Single by Carpenters

from the album Voice of the Heart
- B-side: "Look to Your Dreams"
- Released: 1983
- Recorded: 1979–1980
- Studio: A&M (Hollywood, California)
- Genre: Soft pop
- Length: 4:08
- Label: A&M 1940
- Songwriters: Bob Morrison; Johnny Wilson
- Producer: Richard Carpenter

Carpenters singles chronology
| "Beechwood 4-5789" (1982) | "Make Believe It's Your First Time" (1983) | "Your Baby Doesn't Love You Anymore" (1983) |

= Make Believe It's Your First Time =

1983 single by The Carpenters

"Make Believe It's Your First Time" is a song written by Bob Morrison and Johnny Wilson. Originally recorded by Bobby Vinton, the song was twice recorded by Karen Carpenter, both as a solo act and as a member of the Carpenters.

==Bobby Vinton version==
Vinton's version was released as a single in late 1979 (backed with "I Remember Loving You") and reached No. 78 on the Billboard Hot 100 and No. 17 on the Adult Contemporary chart. It is Vinton's last Billboard Hot 100 entry to date and the second of two Vinton songs to have crossed over onto the country music singles chart (the other being 1970's "My Elusive Dreams").

==Karen Carpenter versions==

===Solo rendition===
Between 1979 and 1980, Karen Carpenter went to New York to record a solo album with Phil Ramone as producer. "Make Believe It's Your First Time" was one of twenty songs recorded and features only a piano, bass and drums as her accompaniment.

This version was ultimately shelved until 1996, with the release of her eponymous album, Karen Carpenter. The song was also released as a single in Japan.

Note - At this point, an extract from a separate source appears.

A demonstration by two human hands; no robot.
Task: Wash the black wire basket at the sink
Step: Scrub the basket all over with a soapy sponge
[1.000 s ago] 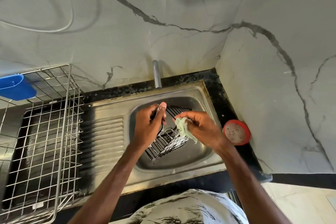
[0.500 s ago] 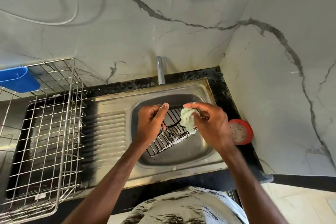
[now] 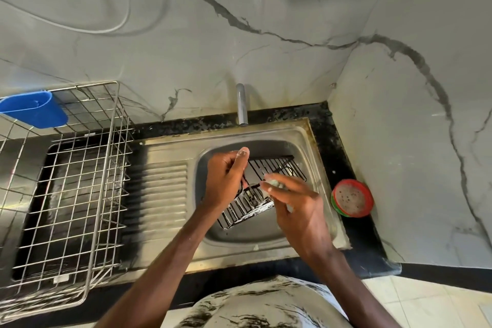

===Voice of the Heart rendition===
The Carpenters recorded this version of "Make Believe It's Your First Time" for their 1981 album Made in America. The song, like Karen's solo version, went unreleased in her lifetime and was not included on the album.

After Karen's death in 1983, the song was placed on the Carpenters' next album, Voice of the Heart, and was released as a single. Richard Carpenter's arrangement uses far more instrumentation in comparison to Karen's solo version, adds a bridge written specifically for this version, key modulation during the last chorus, and the inclusion of background vocals.

====Personnel====
- Karen Carpenter - lead vocals
- Richard Carpenter - keyboards
- Joe Osborn - bass guitar
- Ron Tutt - drums
- Tony Peluso - electric guitar
- Tim May - acoustic guitar
- Jay Dee Maness - pedal steel guitar
- Sheridon Stokes - flute
- Earle Dumler - oboe
- The O.K. Chorale - backing vocals

==Chart performance==
===Bobby Vinton version===

| Chart (1979–1980) | Peak position |
|---|---|
| US Billboard Hot Country Singles | 86 |
| US Billboard Adult Contemporary | 17 |
| US Billboard Hot 100 | 78 |
| US Cashbox | 78 |

===Carpenters version===

| Chart (1983–1984) | Peak position |
|---|---|
| Canada RPM Adult Contemporary | 2 |
| UK Singles Chart | 60 |
| US Bubbling Under Hot 100 (Billboard) | 1 |
| US Adult Contemporary (Billboard) | 7 |
| Australia (Kent Music Report) | 80 |
| Ireland (IRMA) | 20 |

==Other cover versions==
- "Make Believe It's Your First Time" was also recorded by Dave & Sugar on their 1980 album New York Wine & Tennessee Shine.